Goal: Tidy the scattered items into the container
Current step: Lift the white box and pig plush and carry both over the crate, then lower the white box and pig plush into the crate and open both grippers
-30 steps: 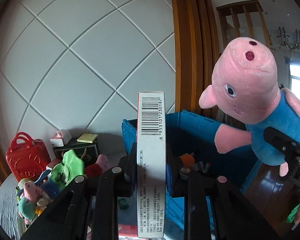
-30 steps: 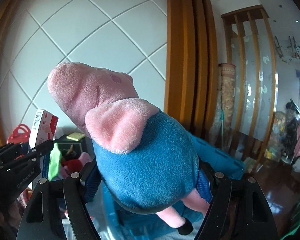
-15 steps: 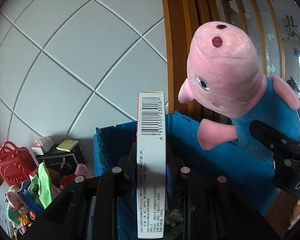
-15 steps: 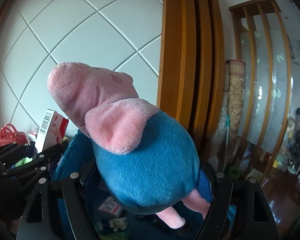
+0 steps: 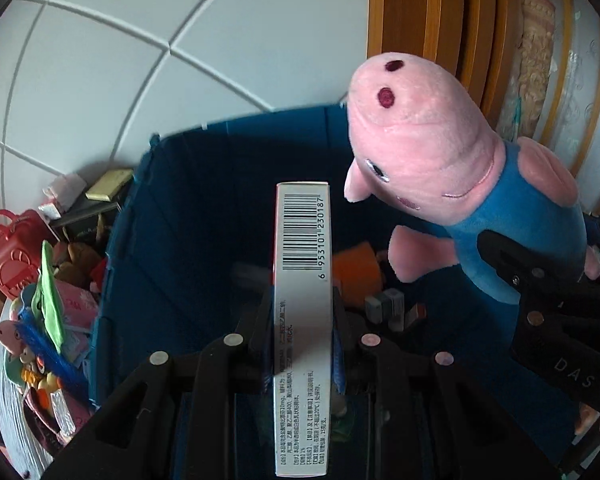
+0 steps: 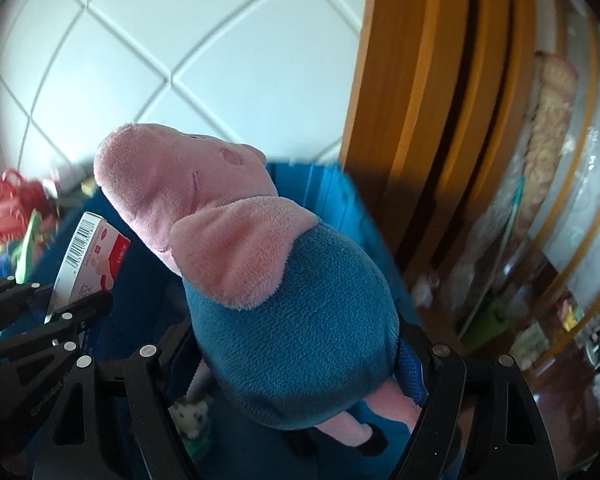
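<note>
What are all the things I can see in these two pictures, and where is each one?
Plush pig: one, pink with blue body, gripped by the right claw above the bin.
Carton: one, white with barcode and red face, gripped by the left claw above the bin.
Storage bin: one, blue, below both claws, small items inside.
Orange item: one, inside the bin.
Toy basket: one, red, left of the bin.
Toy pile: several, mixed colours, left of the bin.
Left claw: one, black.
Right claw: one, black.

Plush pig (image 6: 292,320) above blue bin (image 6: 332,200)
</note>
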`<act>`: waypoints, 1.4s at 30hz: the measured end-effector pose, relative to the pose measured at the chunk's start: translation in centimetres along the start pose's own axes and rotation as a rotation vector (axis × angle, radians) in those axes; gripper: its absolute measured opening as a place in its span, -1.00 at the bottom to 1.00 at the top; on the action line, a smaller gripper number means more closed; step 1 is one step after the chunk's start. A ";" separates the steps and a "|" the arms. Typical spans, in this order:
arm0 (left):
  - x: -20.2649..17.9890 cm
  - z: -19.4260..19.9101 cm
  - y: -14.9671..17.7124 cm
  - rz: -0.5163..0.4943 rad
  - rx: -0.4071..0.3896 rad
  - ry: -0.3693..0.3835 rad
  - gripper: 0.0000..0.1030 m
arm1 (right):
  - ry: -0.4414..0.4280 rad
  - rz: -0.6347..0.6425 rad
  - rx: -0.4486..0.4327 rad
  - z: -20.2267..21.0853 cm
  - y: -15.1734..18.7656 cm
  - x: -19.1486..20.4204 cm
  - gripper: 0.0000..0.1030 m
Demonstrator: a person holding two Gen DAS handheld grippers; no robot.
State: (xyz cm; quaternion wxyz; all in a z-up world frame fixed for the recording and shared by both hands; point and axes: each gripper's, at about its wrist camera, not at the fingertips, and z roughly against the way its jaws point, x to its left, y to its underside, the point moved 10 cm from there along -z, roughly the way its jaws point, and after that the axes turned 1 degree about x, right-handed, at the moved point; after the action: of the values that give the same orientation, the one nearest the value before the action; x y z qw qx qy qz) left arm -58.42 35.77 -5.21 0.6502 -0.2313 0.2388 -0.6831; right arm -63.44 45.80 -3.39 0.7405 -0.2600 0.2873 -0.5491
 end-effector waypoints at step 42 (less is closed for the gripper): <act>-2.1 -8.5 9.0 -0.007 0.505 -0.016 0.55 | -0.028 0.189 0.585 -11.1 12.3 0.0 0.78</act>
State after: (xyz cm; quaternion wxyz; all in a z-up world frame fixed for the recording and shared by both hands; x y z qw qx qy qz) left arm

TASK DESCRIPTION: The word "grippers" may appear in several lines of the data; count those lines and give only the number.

ANSWER BOX: 2